Buy a Hydrometer and....safety glasses....rubber gloves....and a big box of baking soda. Keep water hose handy and wear your old clothes just in case.

Trust me on the safety part....I use to fill batteries in my youth, nothing to be complacent about those however harmless they may look to some.

$20.00 meters from CT are more than good enough for what most of us will do with them. Good warranty anyway at CT.... I think they do have a low battery warning, I guess I'll have to read the manual(s) if ever again I get strange readings. Or ride next door and borrow his really good one.

Mind you....I have never counted my meters, I have a few, one permanently with the bike's tools. All good enough for what they are.And one to mount in the dash, very bad things can happen on my bike if attempting to start it with a low battery. Bad as in....very expensive to fix.No letting that "Magic Smoke" escape....

Not much need for them with an Odissey battery altough I have done the tests with the battery left connected untendered for 5-6 weeks. All good....! And much safer to handle.

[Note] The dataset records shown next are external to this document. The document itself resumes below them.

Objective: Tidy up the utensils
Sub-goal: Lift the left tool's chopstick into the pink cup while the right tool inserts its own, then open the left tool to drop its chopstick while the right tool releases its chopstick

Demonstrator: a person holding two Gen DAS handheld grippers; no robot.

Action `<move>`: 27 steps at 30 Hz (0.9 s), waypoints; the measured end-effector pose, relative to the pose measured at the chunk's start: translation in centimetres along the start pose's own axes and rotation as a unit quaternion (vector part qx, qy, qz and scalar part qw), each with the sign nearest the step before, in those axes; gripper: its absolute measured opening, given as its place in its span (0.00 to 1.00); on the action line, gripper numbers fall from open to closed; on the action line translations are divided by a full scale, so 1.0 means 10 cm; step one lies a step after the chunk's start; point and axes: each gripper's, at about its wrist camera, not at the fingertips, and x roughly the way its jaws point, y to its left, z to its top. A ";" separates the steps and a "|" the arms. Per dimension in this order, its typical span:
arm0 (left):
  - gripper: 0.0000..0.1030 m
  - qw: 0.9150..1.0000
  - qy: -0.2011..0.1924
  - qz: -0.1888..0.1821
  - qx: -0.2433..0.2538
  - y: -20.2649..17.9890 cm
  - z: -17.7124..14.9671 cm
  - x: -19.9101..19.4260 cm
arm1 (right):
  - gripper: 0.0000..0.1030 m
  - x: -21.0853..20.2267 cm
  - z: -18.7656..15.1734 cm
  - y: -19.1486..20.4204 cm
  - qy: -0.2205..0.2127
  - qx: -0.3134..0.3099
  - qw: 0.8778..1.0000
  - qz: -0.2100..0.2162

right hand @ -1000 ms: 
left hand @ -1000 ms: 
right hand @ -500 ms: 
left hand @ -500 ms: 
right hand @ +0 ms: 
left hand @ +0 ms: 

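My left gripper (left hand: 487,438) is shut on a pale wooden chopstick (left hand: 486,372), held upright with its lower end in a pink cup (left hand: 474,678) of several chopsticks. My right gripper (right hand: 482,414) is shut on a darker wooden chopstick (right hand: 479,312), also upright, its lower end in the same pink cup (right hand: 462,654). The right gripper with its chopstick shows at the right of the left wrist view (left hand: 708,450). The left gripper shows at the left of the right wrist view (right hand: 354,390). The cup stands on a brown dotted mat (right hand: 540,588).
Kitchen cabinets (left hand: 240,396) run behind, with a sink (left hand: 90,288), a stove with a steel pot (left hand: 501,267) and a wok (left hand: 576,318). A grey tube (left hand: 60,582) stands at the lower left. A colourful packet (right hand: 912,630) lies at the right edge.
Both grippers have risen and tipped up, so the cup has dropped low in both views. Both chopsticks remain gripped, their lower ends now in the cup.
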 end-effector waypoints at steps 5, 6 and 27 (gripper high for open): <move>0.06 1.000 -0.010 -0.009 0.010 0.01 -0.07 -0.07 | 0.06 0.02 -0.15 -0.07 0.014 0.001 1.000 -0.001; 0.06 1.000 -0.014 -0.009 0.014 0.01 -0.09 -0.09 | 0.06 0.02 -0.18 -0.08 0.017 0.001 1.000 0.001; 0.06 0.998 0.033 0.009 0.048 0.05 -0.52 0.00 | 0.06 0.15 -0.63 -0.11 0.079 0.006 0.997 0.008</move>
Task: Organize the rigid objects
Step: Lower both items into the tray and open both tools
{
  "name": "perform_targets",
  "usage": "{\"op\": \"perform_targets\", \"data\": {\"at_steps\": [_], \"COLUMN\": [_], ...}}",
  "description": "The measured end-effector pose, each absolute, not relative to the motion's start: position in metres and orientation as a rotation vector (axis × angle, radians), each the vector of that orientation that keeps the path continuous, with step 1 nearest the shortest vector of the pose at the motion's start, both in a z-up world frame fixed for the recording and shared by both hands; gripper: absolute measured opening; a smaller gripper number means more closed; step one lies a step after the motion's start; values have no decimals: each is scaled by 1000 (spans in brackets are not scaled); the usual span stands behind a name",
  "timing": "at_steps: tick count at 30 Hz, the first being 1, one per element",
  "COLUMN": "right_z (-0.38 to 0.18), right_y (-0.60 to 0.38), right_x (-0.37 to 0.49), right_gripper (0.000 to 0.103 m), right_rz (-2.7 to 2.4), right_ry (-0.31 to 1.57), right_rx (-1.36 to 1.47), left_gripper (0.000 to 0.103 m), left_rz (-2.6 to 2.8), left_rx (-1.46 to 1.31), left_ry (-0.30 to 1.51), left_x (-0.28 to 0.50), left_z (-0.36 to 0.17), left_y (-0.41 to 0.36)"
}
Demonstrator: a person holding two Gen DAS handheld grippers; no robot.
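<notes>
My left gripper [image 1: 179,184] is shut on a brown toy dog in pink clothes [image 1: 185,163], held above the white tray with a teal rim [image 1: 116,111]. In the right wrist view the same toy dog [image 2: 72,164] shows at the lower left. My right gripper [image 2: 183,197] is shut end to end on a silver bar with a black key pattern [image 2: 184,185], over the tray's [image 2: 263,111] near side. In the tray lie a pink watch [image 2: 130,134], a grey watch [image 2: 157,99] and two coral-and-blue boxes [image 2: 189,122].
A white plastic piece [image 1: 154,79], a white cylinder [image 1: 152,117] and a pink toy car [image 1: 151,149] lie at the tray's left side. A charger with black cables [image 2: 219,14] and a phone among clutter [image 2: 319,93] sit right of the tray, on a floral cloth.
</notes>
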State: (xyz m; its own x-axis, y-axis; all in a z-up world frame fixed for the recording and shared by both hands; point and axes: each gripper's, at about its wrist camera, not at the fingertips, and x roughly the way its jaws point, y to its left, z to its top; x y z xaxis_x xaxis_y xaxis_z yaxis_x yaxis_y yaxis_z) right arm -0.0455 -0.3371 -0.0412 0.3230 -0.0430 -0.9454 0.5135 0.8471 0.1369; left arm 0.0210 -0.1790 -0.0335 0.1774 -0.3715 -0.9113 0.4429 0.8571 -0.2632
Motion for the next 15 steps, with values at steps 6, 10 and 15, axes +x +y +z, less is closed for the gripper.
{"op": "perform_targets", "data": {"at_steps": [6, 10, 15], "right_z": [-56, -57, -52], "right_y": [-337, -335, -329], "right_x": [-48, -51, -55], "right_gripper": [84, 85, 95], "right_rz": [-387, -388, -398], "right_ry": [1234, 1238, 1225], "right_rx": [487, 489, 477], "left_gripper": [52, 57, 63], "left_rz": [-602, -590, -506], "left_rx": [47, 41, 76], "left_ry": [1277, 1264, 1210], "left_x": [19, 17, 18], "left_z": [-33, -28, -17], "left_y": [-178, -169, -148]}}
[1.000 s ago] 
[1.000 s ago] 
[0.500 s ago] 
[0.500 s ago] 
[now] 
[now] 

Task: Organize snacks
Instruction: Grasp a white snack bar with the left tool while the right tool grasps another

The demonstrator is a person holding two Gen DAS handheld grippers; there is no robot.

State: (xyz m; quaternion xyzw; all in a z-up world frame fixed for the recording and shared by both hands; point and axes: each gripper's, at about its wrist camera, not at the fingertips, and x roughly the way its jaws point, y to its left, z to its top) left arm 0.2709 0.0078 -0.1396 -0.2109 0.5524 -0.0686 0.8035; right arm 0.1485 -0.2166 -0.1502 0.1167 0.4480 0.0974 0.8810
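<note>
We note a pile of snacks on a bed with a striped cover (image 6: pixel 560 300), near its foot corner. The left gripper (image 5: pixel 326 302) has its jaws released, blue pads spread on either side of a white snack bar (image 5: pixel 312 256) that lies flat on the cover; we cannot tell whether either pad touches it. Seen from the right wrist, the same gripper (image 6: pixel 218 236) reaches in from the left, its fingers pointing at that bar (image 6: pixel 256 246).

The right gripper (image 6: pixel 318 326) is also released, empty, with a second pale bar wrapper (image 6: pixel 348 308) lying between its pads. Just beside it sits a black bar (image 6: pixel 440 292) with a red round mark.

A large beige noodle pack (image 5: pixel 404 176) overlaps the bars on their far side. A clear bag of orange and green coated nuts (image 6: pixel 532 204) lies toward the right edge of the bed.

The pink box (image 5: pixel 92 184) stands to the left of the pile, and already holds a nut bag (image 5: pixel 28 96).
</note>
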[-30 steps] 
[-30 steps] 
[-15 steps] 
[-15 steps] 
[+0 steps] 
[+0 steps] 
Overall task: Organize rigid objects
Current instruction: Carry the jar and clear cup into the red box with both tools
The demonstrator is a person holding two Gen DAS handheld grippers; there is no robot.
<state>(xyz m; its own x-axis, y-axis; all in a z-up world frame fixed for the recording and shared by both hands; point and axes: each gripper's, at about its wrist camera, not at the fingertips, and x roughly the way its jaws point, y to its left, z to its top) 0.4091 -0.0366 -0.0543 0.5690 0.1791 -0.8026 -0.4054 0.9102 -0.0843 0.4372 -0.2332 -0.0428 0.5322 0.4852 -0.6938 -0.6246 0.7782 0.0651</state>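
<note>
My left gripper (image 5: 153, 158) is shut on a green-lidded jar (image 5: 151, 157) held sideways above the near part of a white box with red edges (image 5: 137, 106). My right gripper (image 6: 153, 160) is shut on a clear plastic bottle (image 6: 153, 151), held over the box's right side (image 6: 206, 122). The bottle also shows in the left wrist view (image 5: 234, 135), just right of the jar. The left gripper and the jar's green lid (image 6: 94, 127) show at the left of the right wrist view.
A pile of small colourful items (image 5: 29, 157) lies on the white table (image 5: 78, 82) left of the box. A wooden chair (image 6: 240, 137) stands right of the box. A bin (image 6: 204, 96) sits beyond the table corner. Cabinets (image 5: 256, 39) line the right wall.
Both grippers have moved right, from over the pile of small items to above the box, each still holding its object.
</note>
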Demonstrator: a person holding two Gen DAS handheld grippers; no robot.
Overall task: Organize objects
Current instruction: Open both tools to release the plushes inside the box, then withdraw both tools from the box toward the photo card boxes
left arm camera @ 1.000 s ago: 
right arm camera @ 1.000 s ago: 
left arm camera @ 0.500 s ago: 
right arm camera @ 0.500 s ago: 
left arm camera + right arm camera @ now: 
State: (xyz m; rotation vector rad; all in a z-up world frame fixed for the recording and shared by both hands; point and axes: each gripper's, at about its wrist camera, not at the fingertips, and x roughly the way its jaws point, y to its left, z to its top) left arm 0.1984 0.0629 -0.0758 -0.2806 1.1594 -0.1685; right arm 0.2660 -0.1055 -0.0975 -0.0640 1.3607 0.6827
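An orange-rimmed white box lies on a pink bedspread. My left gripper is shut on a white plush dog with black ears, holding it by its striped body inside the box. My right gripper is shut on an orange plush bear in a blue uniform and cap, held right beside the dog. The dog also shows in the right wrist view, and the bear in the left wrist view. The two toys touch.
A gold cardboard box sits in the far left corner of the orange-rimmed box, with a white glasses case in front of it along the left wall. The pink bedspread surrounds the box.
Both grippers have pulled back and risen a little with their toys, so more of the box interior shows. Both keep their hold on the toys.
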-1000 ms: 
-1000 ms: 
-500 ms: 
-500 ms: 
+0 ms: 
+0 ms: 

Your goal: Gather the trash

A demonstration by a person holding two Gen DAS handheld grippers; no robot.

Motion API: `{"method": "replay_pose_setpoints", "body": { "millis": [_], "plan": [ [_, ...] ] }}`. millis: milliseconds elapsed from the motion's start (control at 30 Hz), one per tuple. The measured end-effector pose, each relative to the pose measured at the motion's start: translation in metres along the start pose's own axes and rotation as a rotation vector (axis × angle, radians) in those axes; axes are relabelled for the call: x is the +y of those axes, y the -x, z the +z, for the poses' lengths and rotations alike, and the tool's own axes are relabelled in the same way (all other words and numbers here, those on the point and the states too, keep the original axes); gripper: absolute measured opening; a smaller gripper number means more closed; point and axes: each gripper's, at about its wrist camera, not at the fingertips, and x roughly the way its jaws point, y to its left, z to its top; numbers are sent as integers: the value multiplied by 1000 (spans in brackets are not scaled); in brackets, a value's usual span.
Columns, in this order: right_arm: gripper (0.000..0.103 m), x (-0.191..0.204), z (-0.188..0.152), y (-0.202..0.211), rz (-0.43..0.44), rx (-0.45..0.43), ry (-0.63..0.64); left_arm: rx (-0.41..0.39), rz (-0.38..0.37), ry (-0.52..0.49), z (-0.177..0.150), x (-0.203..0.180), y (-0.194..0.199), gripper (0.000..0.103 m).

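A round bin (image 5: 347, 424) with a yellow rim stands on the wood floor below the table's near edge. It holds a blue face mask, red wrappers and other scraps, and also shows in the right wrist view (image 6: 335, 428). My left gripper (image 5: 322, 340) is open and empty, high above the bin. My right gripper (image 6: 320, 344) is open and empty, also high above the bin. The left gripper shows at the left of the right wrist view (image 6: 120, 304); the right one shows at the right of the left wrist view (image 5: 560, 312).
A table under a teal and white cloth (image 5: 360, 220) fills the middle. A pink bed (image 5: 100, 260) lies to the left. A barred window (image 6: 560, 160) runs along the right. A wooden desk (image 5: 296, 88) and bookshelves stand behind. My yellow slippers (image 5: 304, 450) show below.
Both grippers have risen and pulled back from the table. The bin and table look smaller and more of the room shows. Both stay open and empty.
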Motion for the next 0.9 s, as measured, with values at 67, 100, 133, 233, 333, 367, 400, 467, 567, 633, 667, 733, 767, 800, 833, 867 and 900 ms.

If, and only if, you go for the cheap(er) CT meter, try the switch in the store, that's what broke on mine twice. One never even worked right out the box, the other one failed early but you can tell if the switch action isn't smooth at first. The other twos.....no problems in 3+ years just have to remember to keep a good battery in there and turn them off after use.

Motors....batteries.....and maybe even meters, nothing should really sit for a long time and yes 6 months is a long time, without some preventive maintenance, much cheaper and lots less aggravating that way.